Thursday morning, Jenny told the Chair and Treasurer that she had been planning to terminate me based on my tone and manner, but the whistleblower disclosures had pushed her to move faster.  She told the group my salary and benefits costs and confirmed that insurance could cover everything.  At the end of the day, one member pressed that they needed to resolve this untenable working relationship with me as soon as possible. 

Within three days of my admission to being a whistleblower, Jenny and the team had decided to eliminate me but details still had to be agreed.  Timing was one concern.  Most were eager or at least open to move quickly; two favored taking longer.  The attorney argued repeatedly for prompt action so that they stayed in control of the situation, and he figured that my whistleblower claim would not get much weaker with time.  Jenny assured the Board that she and the Program Officer were responding to the compliance problems; that my possible sabotage would be controlled.  In the meantime, she and the Treasurer continued the search for an interim CFO to replace me when needed.

Risks accompanied a quick termination approach: the end of the fiscal year was approaching, my financial staff was small, and I created analyses and numerous entries to close the books and prepare for the audit fieldwork that would begin in the first week of August.  But a quick termination offered benefits as well.  I had discomforted Jenny and the Audit Committee a year earlier when I hesitated to sign the management representation letter without disclosure of the residential licensing problem.  They could suppose that I had several items I would want to review with the auditors before signing the 2014 letter.  Firing me before the audit could move those awkward discussions off the table.

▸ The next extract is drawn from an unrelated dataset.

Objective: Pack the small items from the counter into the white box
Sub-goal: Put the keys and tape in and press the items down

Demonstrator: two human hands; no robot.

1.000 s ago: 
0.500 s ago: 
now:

The reason for termination was a second concern.  Initially the participants responded enthusiastically to insubordination as the reason, but the attorney was firmly against that basis because it was vulnerable to a whistleblower retaliation claim.  He also advised against Jenny’s suggestion of my “poor tone and language” because that, too, could be tied to retaliation.  Jenny was confident that she could amass evidence of my failure to perform my job.  She had started that accumulation in a special email folder, and it would expand in time.

The third concern was severance.  The attorney advised a negotiated severance agreement.  The cost would increase if I withdrew my plan to retire, he thought, but if they moved quickly it could be managed.  But HomeFirst’s cash was low and projected to get perilously low in the coming months.  It would be dangerous to make a payment that the attorney thought reasonable.  Bounteous insurance coverage, though, made the distasteful task of negotiating with me unnecessary.  It would be easier just to let the insurance policy handle the matter.

The Board members talked among themselves, with Jenny, and with the attorney, but none contacted me to discuss the compliance violations I claimed to have identified and the culture that I claimed supported those violations.  Instead, guided by the attorney’s advice to stay clear of me, they relied on explanations that Jenny provided.  They trusted Jenny.

At the start of April, the Governance Committee drafted new Articles of Incorporation for approval by the Board later in the month.  The revised Articles provided that the “liability of the directors of this Corporation for monetary damages for breach of fiduciary duty as a director shall be eliminated to the fullest extent permissible under California law.”  Although the insurance policy and California law already shielded them against threats like whistleblower suits, they were now triply protected as they moved forward.